Hemos tenido un surtido rico de gobernadores a lo largo del último siglo. Dos de ellos llegaron desde la rectoría de la Universidad, Raúl Rangel Frías y Eduardo Elizondo.

Otro llegó desde las prácticas profesionales de la profesión de abogado, Eduardo Livas. Hubo uno académico notable, Pedro Zorrilla.

Ya tuvimos un economista brillante y un fiscalista extraordinario, añada un empresario de primer nivel, un servidor público de larga carrera, Natividad González Parás, y un experimentado hombre de Estado, Alfonso Martínez Domínguez.

Luego llegó Rodrigo Medina, que no parecía tener semejantes atributos.

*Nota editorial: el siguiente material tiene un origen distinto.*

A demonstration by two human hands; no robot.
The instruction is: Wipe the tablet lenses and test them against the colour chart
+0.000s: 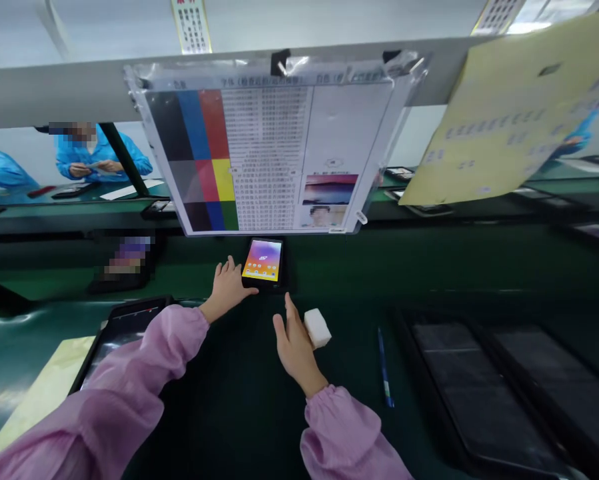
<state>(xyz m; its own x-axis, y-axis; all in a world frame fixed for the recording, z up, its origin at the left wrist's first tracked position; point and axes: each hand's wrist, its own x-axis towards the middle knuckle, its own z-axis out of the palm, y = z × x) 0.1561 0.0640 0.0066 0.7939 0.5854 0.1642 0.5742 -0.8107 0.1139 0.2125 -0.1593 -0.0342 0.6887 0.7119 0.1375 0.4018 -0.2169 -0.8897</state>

Con todo en contra se puso a estudiar y aprendió en el oficio. Hoy ya lo contamos entre los buenos gobernadores pese a los altibajos de su noviciado.

Hoy vamos hacia un punto más bajo de arranque con una de dos jóvenes que no son particularmente preparadas para el cargo, las dos abogadas, pero nadie se acuerda de sus proezas en la vida profesional porque no las han tenido, y su experiencia en la vida pública se agota en apenas dos sexenios.

Ambas, Ivonne y Margarita, enfrentarán una enorme área de oportunidad para superarse en Palacio; cuestión de humildad y ganas de aprender. No es para echarse a llorar sino para exigir que cualquiera de ellas se rodee de talento regiomontano y aprenda a ser líder y efectivo.